- [Task item]:
Copy out, from the data below, each line in which the word "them" occurs.

- [Recorded information]:
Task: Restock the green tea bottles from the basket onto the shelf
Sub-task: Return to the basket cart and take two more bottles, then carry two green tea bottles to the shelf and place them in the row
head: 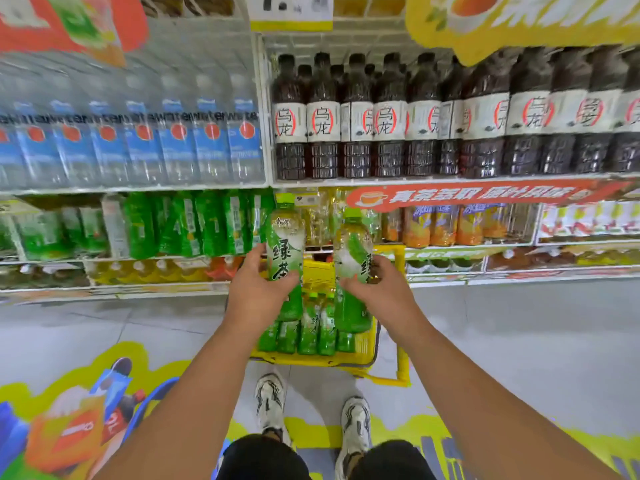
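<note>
Green tea bottles [286, 237] [351, 268], one gripped per hand [256, 292] [381, 292], above yellow basket [363, 355] on seemingly tiled floor [519, 327].

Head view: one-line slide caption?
Left hand and right hand each hold a green tea bottle above the yellow basket.

I stand on a pale grey tiled floor [519, 327] with a bright yellow, blue and orange printed floor sticker [69, 420] at my feet, facing white metal store shelving [266, 183] under a yellow tea-cup banner [502, 15], beside a red promotional strip [485, 195].
</note>
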Demonstrator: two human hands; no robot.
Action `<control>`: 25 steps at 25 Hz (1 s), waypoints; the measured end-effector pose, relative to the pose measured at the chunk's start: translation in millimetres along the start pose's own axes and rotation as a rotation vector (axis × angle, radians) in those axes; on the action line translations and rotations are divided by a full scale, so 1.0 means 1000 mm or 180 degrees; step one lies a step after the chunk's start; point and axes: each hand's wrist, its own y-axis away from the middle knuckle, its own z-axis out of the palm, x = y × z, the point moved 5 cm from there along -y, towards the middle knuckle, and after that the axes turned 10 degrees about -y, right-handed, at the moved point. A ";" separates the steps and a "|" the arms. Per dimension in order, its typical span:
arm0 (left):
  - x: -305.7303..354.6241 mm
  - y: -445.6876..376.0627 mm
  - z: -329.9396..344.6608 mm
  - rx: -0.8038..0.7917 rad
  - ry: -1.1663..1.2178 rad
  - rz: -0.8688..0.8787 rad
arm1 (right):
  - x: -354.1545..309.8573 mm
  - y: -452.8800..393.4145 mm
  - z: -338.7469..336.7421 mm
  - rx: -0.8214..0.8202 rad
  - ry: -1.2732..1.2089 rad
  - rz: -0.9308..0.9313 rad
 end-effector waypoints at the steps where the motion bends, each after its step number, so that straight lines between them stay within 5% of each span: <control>1: 0.012 0.011 -0.010 0.0053 0.0071 0.0005 | -0.017 0.012 -0.006 0.0003 0.0000 -0.0051; 12: 0.084 0.089 -0.105 0.0695 0.0678 0.0290 | -0.155 0.067 -0.017 -0.0458 0.0042 -0.0866; 25: -0.007 0.109 -0.261 0.1313 0.0930 0.0084 | -0.224 0.124 0.158 -0.1043 0.0311 -0.1390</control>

- [Output of the task]:
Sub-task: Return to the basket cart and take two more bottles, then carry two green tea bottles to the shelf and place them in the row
 end-effector waypoints at the steps where the motion bends, each after its step number, so that straight lines between them stay within 5% of each span: <control>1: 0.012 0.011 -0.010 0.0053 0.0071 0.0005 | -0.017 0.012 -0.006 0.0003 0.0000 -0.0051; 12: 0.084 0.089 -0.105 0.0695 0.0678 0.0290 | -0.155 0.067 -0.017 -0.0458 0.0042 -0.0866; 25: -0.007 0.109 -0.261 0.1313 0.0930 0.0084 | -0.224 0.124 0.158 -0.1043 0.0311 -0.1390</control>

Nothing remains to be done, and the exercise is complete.